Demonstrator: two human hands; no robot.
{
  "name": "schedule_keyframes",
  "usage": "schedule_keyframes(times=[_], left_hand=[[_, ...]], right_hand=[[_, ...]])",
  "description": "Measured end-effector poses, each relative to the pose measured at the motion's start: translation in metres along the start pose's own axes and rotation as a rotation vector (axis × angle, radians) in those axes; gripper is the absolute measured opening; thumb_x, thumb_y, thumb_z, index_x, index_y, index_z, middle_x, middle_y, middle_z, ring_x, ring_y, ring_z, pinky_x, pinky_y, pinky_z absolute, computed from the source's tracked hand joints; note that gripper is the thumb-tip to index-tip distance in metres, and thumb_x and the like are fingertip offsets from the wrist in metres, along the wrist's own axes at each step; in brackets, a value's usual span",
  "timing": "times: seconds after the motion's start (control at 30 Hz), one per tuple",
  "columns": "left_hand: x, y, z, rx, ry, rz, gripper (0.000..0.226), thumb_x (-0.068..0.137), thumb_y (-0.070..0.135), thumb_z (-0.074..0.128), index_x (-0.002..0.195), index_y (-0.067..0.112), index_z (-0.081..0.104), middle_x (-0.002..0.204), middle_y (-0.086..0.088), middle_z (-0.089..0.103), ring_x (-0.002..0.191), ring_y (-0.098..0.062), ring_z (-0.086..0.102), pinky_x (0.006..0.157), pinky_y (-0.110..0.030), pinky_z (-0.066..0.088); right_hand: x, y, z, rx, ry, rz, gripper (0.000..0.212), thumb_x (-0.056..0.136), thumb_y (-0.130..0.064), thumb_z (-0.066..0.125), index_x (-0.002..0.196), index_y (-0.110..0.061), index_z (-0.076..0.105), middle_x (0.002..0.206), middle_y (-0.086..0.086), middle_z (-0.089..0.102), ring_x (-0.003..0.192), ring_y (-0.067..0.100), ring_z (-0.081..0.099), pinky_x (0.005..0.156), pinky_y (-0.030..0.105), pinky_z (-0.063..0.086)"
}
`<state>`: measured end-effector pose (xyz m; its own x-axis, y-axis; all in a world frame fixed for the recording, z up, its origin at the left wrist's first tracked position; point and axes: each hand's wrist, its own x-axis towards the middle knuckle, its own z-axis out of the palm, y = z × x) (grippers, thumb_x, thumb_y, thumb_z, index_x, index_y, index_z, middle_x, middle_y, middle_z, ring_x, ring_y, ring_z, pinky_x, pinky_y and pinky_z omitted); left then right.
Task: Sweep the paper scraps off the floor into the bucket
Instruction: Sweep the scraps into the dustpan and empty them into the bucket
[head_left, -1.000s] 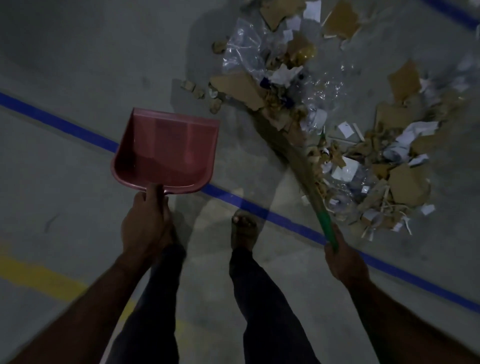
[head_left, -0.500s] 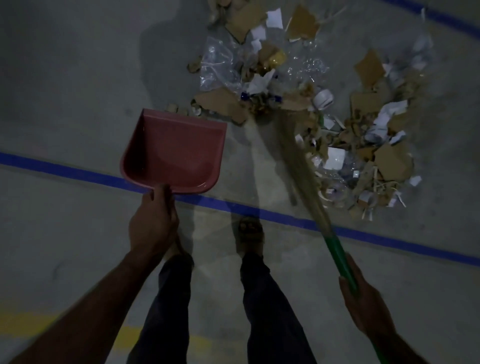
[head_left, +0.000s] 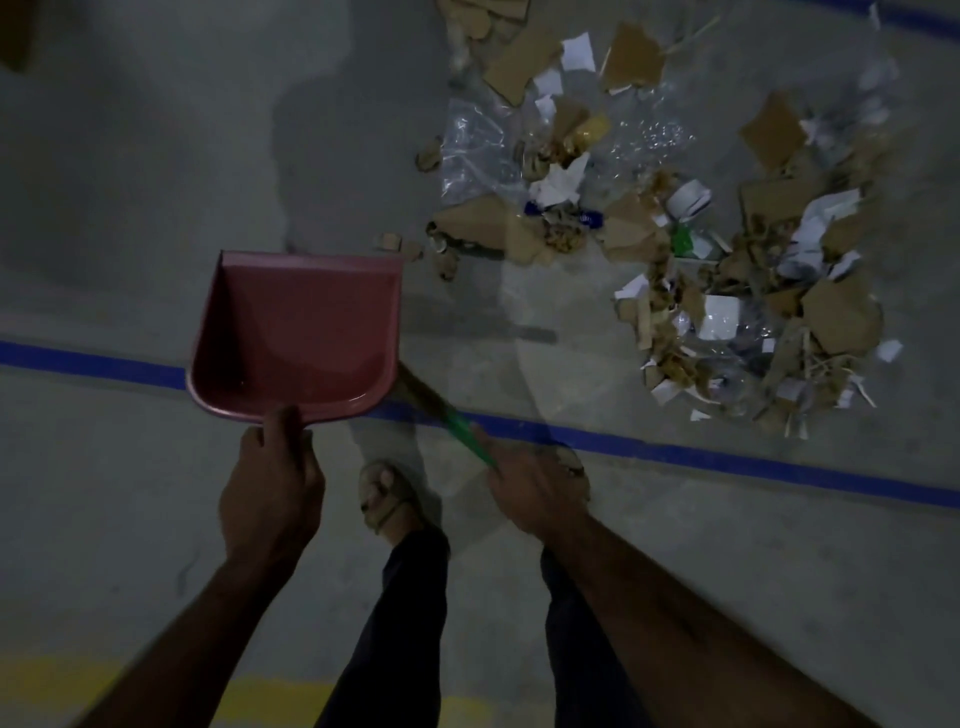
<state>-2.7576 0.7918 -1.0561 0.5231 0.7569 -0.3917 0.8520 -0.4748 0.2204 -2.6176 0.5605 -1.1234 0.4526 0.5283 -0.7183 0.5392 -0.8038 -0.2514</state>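
Left hand (head_left: 272, 486) grips red dustpan (head_left: 296, 332), empty; right hand (head_left: 535, 491) holds green broom handle (head_left: 460, 434); set pan lip flat beside scrap pile (head_left: 675, 218); short strokes.

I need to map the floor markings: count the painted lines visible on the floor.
3. A blue line crosses the middle, passing under the dustpan; a second blue line shows top right; a yellow line lies bottom left. Others may lie hidden under the scraps.
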Motion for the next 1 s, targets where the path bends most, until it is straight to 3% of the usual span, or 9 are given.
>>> schedule_keyframes(times=[0.13, 0.27, 0.37, 0.5, 0.63, 0.7, 0.83, 0.93, 1.0], left_hand=[[0.016, -0.028, -0.002, -0.012, 0.001, 0.016, 0.021, 0.100, 0.025, 0.048, 0.119, 0.020, 0.042, 0.100, -0.021, 0.055, 0.079, -0.045, 0.058, 0.062, -0.046, 0.045], [0.036, -0.039, -0.004, 0.000, -0.016, 0.066, 0.023, 0.100, 0.025, 0.049, 0.121, 0.021, 0.042, 0.102, -0.020, 0.056, 0.082, -0.045, 0.058, 0.063, -0.046, 0.046], [0.054, -0.039, -0.009, -0.022, -0.020, 0.135, 0.022, 0.100, 0.022, 0.049, 0.121, 0.019, 0.042, 0.103, -0.020, 0.057, 0.084, -0.044, 0.058, 0.062, -0.041, 0.040], [0.075, -0.020, -0.014, -0.043, -0.023, 0.210, 0.021, 0.100, 0.023, 0.049, 0.120, 0.020, 0.044, 0.101, -0.016, 0.057, 0.082, -0.040, 0.057, 0.060, -0.038, 0.036], [0.089, 0.003, -0.020, -0.015, -0.048, 0.282, 0.024, 0.101, 0.026, 0.047, 0.123, 0.019, 0.043, 0.102, -0.017, 0.056, 0.078, -0.041, 0.056, 0.058, -0.037, 0.035], [0.095, 0.010, -0.023, -0.010, -0.047, 0.297, 0.025, 0.101, 0.026, 0.047, 0.124, 0.018, 0.044, 0.103, -0.018, 0.055, 0.078, -0.041, 0.057, 0.058, -0.037, 0.034], [0.116, 0.028, -0.035, 0.007, -0.047, 0.329, 0.023, 0.100, 0.023, 0.049, 0.122, 0.018, 0.045, 0.103, -0.019, 0.056, 0.077, -0.042, 0.057, 0.057, -0.038, 0.035], [0.131, 0.037, -0.048, 0.034, -0.021, 0.280, 0.022, 0.101, 0.024, 0.047, 0.121, 0.018, 0.044, 0.101, -0.019, 0.055, 0.076, -0.043, 0.056, 0.058, -0.040, 0.037], [0.139, 0.043, -0.054, 0.046, 0.002, 0.265, 0.022, 0.100, 0.024, 0.047, 0.121, 0.018, 0.043, 0.101, -0.020, 0.054, 0.077, -0.045, 0.056, 0.059, -0.042, 0.039]], right_hand=[[0.083, -0.041, -0.009, 0.265, 0.041, 0.202, 0.065, 0.102, -0.033, 0.040, 0.158, -0.038, 0.007, 0.115, 0.017, 0.064, 0.098, 0.037, 0.064, 0.085, 0.044, 0.051], [0.101, -0.020, -0.021, 0.552, 0.089, 0.480, 0.065, 0.102, -0.031, 0.042, 0.158, -0.032, 0.009, 0.129, 0.021, 0.059, 0.112, 0.039, 0.059, 0.090, 0.037, 0.045], [0.085, 0.019, -0.018, 0.610, 0.086, 0.639, 0.062, 0.102, -0.035, 0.042, 0.157, -0.035, 0.014, 0.133, 0.020, 0.056, 0.116, 0.040, 0.057, 0.096, 0.042, 0.045], [0.057, 0.062, -0.013, 0.712, 0.208, 0.746, 0.055, 0.100, -0.029, 0.043, 0.153, -0.030, 0.026, 0.126, 0.017, 0.060, 0.095, 0.028, 0.060, 0.081, 0.038, 0.049], [0.034, 0.079, -0.013, 0.864, 0.251, 0.879, 0.054, 0.102, -0.032, 0.043, 0.152, -0.036, 0.023, 0.103, 0.015, 0.061, 0.075, 0.030, 0.062, 0.059, 0.040, 0.057], [0.021, 0.079, -0.012, 0.866, 0.261, 0.885, 0.056, 0.102, -0.035, 0.044, 0.153, -0.038, 0.020, 0.102, 0.016, 0.063, 0.073, 0.030, 0.065, 0.055, 0.039, 0.057], [-0.024, 0.067, -0.005, 0.845, 0.285, 0.788, 0.057, 0.102, -0.043, 0.043, 0.151, -0.050, 0.014, 0.081, 0.008, 0.068, 0.061, 0.023, 0.068, 0.056, 0.042, 0.059], [-0.061, 0.052, 0.003, 0.812, 0.289, 0.634, 0.061, 0.102, -0.039, 0.045, 0.153, -0.049, 0.012, 0.096, 0.005, 0.071, 0.060, 0.011, 0.064, 0.059, 0.031, 0.054], [-0.079, 0.045, 0.008, 0.798, 0.270, 0.526, 0.063, 0.102, -0.038, 0.047, 0.152, -0.053, 0.012, 0.092, 0.001, 0.071, 0.061, 0.009, 0.065, 0.061, 0.031, 0.055]])
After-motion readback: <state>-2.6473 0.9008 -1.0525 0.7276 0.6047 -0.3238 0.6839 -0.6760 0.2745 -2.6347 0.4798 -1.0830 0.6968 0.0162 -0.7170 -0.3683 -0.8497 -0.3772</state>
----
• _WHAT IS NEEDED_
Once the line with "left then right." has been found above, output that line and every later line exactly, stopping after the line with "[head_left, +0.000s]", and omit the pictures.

• _RESPONSE TO THIS EXERCISE_
`<state>`: measured end-effector pose (xyz m; its own x-axis, y-axis; all in a world frame fixed for the recording, z up, its origin at the left wrist's first tracked position; point and axes: each hand's wrist, its own x-axis towards the middle knuckle, its own z-axis out of the palm, y = z × x) (grippers, thumb_x, thumb_y, thumb_z, index_x, index_y, index_z, middle_x, middle_y, middle_z, ring_x, ring_y, ring_z, pinky_x, pinky_y and pinky_z omitted); left then right.
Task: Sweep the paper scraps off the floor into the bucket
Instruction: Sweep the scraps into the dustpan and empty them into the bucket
[head_left, -1.000s] 
[head_left, -0.500s] 
[head_left, +0.000s] 

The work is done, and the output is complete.